[Pitch] Add Collection conformance for EnumeratedSequence

Hello Evolution, this is a very targeted revision of SE-0312 Add indexed() and Collection conformances for enumerated() and zip(::) for just the collection conformances for EnumeratedSequence .

Add Collection conformances for enumerated()

Introduction

This proposal aims to fix the lack of Collection conformance of the sequence returned by enumerated(), preventing it from being used in a context that requires a Collection.

Swift-evolution thread: Pitch

Motivation

Currently, EnumeratedSequence type conforms to Sequence, but not to any of the collection protocols. Adding these conformances was impossible before SE-0234 Remove Sequence.SubSequence, and would have been an ABI breaking change before the language allowed @available annotations on protocol conformances (PR). Now we can add them!

Conformance to the collection protocols can be beneficial in a variety of ways, for example:

  • (1000..<2000).enumerated().dropFirst(500) becomes a constant time operation.
  • "abc".enumerated().reversed() will return a ReversedCollection rather than allocating a new array.
  • SwiftUI’s List and ForEach views will be able to directly take an enumerated collection as their data.

Detailed design

Conditionally conform EnumeratedSequence to Collection, BidirectionalCollection, RandomAccessCollection.

@available(SwiftStdlib 6.1, *)
extension EnumeratedSequence: Collection where Base: Collection {
  // ...
}

@available(SwiftStdlib 6.1, *)
extension EnumeratedSequence: BidirectionalCollection
  where Base: BidirectionalCollection
{
  // ...
}

@available(SwiftStdlib 6.1, *)
extension EnumeratedSequence: RandomAccessCollection
  where Base: RandomAccessCollection {}

Source compatibility

All protocol conformances of an existing type to an existing protocol are potentially source breaking because users could have added the exact same conformances themselves. However, given that EnumeratedSequence do not expose their underlying sequences, there is no reasonable way anyone could have conformed to Collection themselves.

Effect on ABI stability

This proposal does not affect ABI stability.

Alternatives considered

Add LazyCollectionProtocol conformance for EnumeratedSequence.

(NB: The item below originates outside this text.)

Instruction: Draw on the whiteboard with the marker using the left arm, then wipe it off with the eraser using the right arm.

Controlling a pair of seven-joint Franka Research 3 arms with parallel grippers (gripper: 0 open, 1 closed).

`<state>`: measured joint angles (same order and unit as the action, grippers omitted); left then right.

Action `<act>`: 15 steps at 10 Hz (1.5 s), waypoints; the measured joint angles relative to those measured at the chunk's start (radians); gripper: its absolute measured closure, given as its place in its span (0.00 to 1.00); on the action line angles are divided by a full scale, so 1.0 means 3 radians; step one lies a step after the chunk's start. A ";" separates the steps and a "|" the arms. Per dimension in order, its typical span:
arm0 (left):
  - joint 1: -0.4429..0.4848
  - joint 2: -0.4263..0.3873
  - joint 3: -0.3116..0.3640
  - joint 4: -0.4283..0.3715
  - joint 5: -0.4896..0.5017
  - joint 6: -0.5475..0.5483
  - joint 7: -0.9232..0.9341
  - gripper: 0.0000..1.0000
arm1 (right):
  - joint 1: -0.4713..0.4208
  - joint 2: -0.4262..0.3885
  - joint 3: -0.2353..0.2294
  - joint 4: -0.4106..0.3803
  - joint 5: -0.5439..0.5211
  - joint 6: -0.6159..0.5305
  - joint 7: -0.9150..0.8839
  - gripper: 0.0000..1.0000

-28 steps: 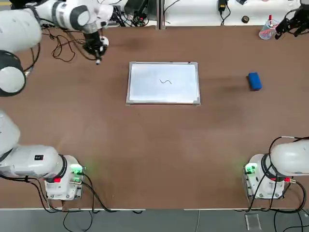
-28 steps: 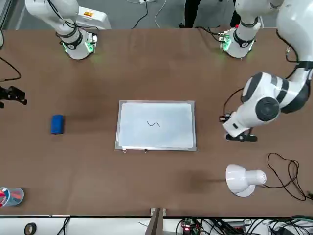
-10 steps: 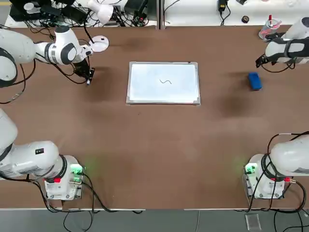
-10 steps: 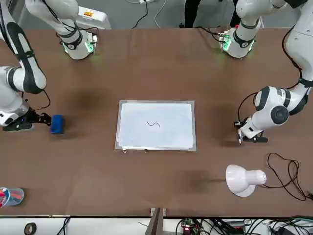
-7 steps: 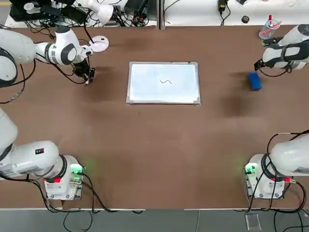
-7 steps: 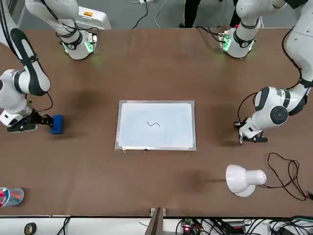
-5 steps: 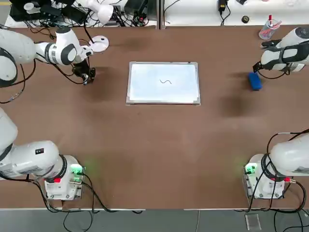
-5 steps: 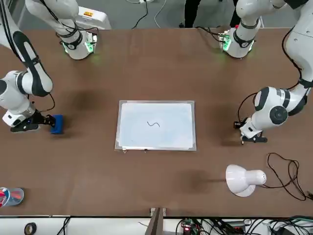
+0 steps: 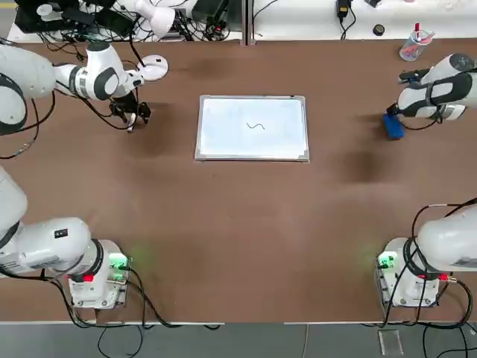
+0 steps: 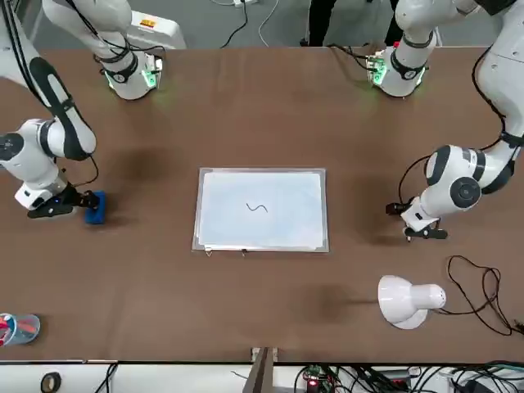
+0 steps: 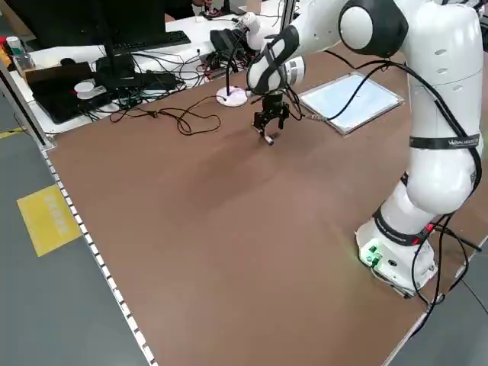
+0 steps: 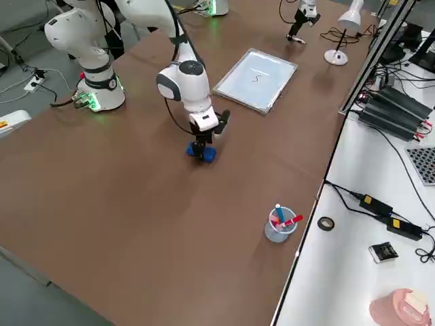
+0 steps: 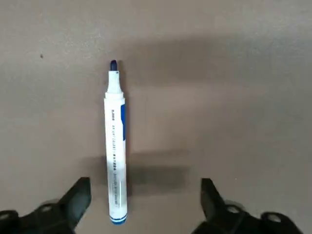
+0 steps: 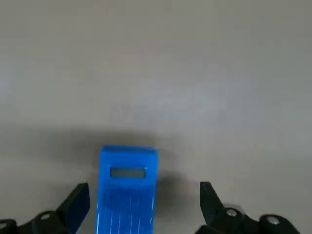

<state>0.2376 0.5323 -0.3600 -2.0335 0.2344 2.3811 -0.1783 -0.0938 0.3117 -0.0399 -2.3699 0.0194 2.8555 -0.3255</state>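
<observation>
Blue eraser (image 14: 127, 187) lies between the spread fingers of the right gripper (image 14: 145, 207) near the tabletop's right edge; next, descend and close. The left gripper (image 13: 145, 204) is open over the marker (image 13: 116, 146).

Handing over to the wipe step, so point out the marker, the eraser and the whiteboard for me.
marker (image 13: 115, 151), left wrist view, mid barrel.
eraser (image 14: 127, 187), right wrist view, top face.
whiteboard (image 9: 223, 130), top view, bare white surface left of the squiggle.

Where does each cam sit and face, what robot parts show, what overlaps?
Top: overhead; both arms, whiteboard.
Front: across the table, facing the bases.
Left side: raised; left arm.
Right side: raised; right arm.
Left wrist: down past open left gripper at marker.
Right wrist: down past open right gripper at eraser.
Top, front and right side share the eraser.
</observation>
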 joint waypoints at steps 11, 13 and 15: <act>0.0002 -0.0545 -0.0202 0.1475 0.0005 -0.1460 0.0002 0.00 | 0.0008 0.0010 0.0013 -0.0078 0.0000 0.0052 -0.0025 0.00; 0.0004 -0.0766 -0.0204 0.1651 -0.0006 -0.1635 0.0005 0.00 | 0.0029 0.0010 0.0019 -0.0102 0.0000 0.0065 -0.0026 0.00; 0.0001 -0.0997 -0.0210 0.1721 -0.0131 -0.1821 0.0007 0.00 | 0.0036 0.0012 0.0021 -0.0114 0.0000 0.0073 -0.0026 0.00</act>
<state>0.2380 0.2331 -0.4229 -1.5172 0.1951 1.8347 -0.1761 -0.0830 0.3151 -0.0336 -2.4041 0.0194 2.8774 -0.3332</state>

Adding LazySequenceProtocol conformance for EnumeratedSequence is a breaking change for code that relies on the enumerated() method currently not propagating LazySequenceProtocol conformance in a lazy chain:

extension Sequence {
  func everyOther_v1() -> [Element] {
    let x = self.lazy
      .enumerated()
      .filter { $0.offset.isMultiple(of: 2) }
      .map(\.element)
    
    // error: Cannot convert return expression of type 'LazyMapSequence<...>' to return type '[Self.Element]'
    return x
  }
  
  func everyOther_v2() -> [Element] {
    // will keep working, the eager overload of `map` is picked
    return self.lazy
      .enumerated()
      .filter { $0.offset.isMultiple(of: 2) }
      .map(\.element)
  }
}

We chose to keep this proposal very small to prevent any such potential headaches of source breaks.

Keep EnumeratedSequence the way it is and add an enumerated() overload to Collection that returns a Zip2Sequence<Range<Int>, Self>.

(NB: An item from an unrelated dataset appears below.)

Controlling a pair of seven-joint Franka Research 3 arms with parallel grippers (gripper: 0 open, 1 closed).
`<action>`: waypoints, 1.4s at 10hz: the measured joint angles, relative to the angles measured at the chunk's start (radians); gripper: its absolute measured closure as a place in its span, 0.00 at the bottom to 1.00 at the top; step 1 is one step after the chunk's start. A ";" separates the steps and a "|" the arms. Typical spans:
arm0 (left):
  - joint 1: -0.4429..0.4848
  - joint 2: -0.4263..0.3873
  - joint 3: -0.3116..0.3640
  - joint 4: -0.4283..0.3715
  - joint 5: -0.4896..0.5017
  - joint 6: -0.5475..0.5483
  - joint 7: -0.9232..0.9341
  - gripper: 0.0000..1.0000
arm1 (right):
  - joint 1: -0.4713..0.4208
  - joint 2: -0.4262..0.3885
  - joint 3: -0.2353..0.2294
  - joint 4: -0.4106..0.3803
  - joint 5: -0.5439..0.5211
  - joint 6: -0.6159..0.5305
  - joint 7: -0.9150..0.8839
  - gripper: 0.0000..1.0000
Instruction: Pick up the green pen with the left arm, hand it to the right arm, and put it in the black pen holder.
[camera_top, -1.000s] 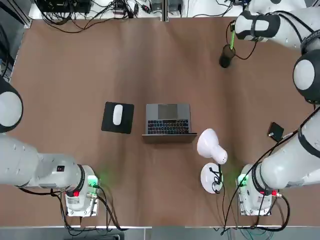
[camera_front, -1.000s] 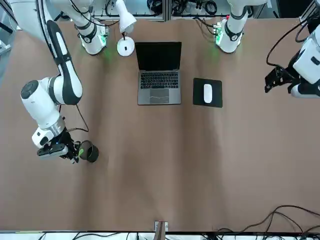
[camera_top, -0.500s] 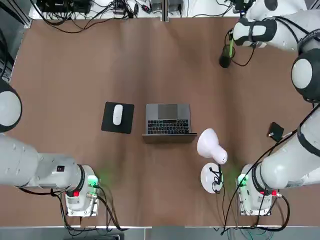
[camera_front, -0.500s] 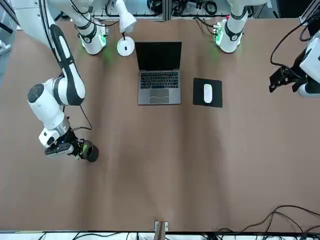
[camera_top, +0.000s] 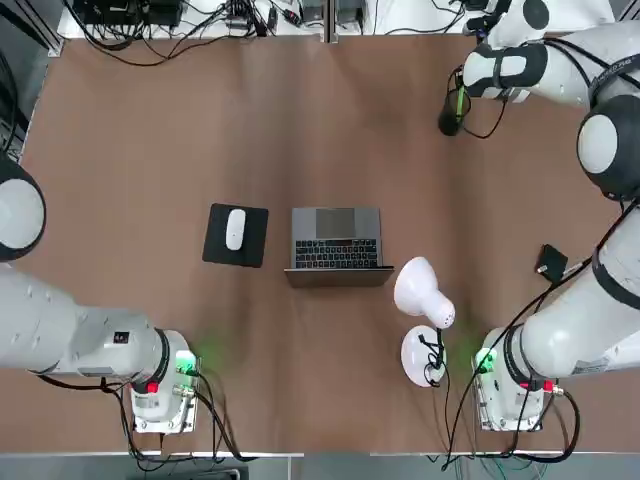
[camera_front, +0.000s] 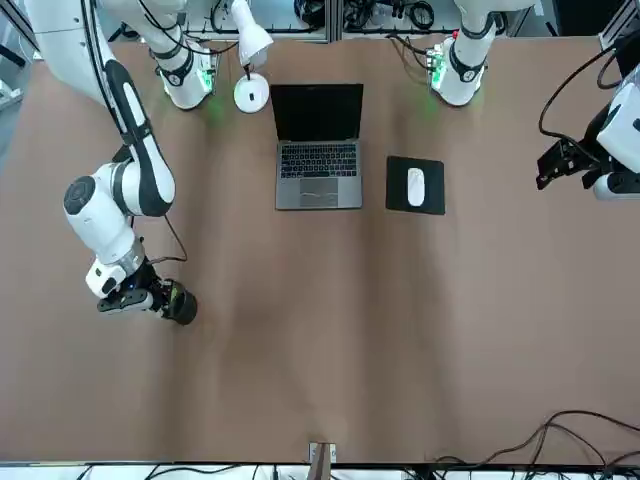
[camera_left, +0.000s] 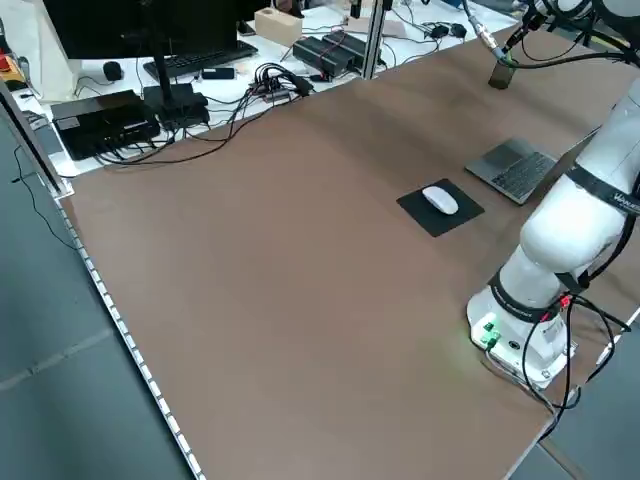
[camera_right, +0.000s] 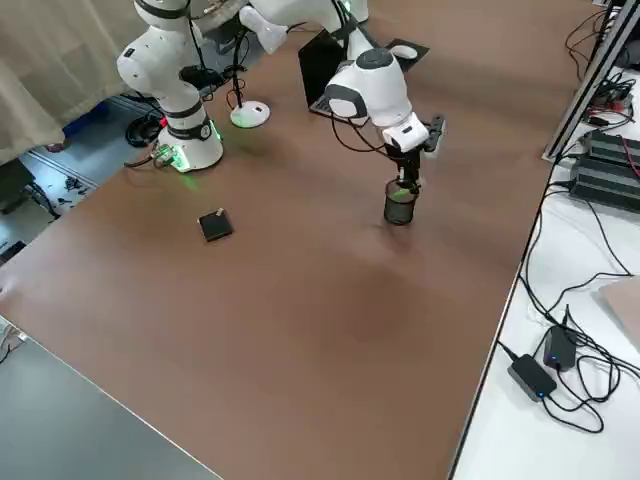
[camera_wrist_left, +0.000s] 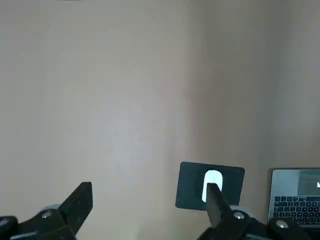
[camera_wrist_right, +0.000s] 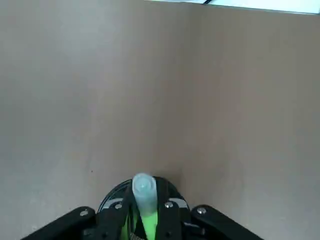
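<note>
The green pen (camera_wrist_right: 142, 187) stands upright between the fingers of my right gripper (camera_top: 460, 88), which is shut on it. Its lower end dips into the mouth of the black pen holder (camera_top: 449, 122), a mesh cup at the far right of the table. The right side view shows the pen (camera_right: 403, 186) right at the rim of the holder (camera_right: 398, 208), under the gripper. My left gripper (camera_front: 560, 165) hangs over the table's left side, well away. Its fingers (camera_wrist_left: 80, 200) are open with nothing between them.
A laptop (camera_top: 336, 238) sits mid-table, with a white mouse (camera_top: 235, 228) on a black pad to its left. A white desk lamp (camera_top: 425, 290) stands near the right arm's base. A small flat black square (camera_top: 550, 263) lies at the right edge. Cables run along the far edge.
My right gripper has come down over the holder with the pen, whose lower end now sits inside the rim. The left gripper has barely shifted.
</note>
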 joint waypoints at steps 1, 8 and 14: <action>0.000 0.000 0.000 0.009 0.000 0.000 -0.002 0.00 | 0.000 0.000 0.000 0.001 0.000 0.001 0.000 0.71; -0.013 0.007 -0.002 0.029 0.000 0.000 -0.004 0.00 | -0.002 -0.036 -0.003 0.304 0.002 -0.513 0.111 0.00; -0.013 0.008 -0.003 0.037 0.000 0.000 -0.004 0.00 | -0.113 -0.266 -0.014 0.523 -0.096 -1.064 0.168 0.00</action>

This is tempting because enumerated() is little more than zip(0..., self), but this would cause an unacceptable amount of source breakage due to the lack of offset and element tuple labels that EnumeratedSequence provides.

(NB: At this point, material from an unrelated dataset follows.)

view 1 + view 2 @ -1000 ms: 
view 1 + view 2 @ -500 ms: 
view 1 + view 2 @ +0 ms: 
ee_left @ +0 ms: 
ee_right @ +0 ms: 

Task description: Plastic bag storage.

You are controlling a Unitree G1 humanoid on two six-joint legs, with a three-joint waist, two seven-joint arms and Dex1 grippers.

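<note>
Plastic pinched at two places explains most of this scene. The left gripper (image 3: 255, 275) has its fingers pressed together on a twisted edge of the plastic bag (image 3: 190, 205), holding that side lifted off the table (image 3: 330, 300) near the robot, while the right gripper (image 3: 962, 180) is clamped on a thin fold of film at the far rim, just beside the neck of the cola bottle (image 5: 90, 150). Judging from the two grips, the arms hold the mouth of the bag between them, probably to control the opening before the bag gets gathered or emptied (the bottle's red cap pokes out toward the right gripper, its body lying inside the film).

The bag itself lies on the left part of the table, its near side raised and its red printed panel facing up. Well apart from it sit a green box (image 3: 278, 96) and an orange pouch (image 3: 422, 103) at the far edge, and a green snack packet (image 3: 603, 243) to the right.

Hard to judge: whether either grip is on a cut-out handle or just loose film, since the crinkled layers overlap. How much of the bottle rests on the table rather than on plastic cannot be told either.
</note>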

Only conform EnumeratedSequence to BidirectionalCollection when the base collection conforms to RandomAccessCollection rather than BidirectionalCollection.

Here’s what the Collection conformance could look like:

extension EnumeratedSequence: Collection where Base: Collection {
    struct Index {
        let base: Base.Index
        let offset: Int
    }
    var startIndex: Index {
        Index(base: _base.startIndex, offset: 0)
    }
    var endIndex: Index {
        Index(base: _base.endIndex, offset: 0)
    }
    func index(after index: Index) -> Index {
        Index(base: _base.index(after: index.base), offset: index.offset + 1)
    }
    subscript(index: Index) -> (offset: Int, element: Base.Element) {
        (index.offset, _base[index.base])
    }
}

extension EnumeratedSequence.Index: Comparable {
    static func == (lhs: Self, rhs: Self) -> Bool {
        return lhs.base == rhs.base
    }
    static func < (lhs: Self, rhs: Self) -> Bool {
        return lhs.base < rhs.base
    }
}

Here’s what the Bidirectional conformance could look like. The question is: should Base be required to conform to BidirectionalCollection or RandomAccessCollection?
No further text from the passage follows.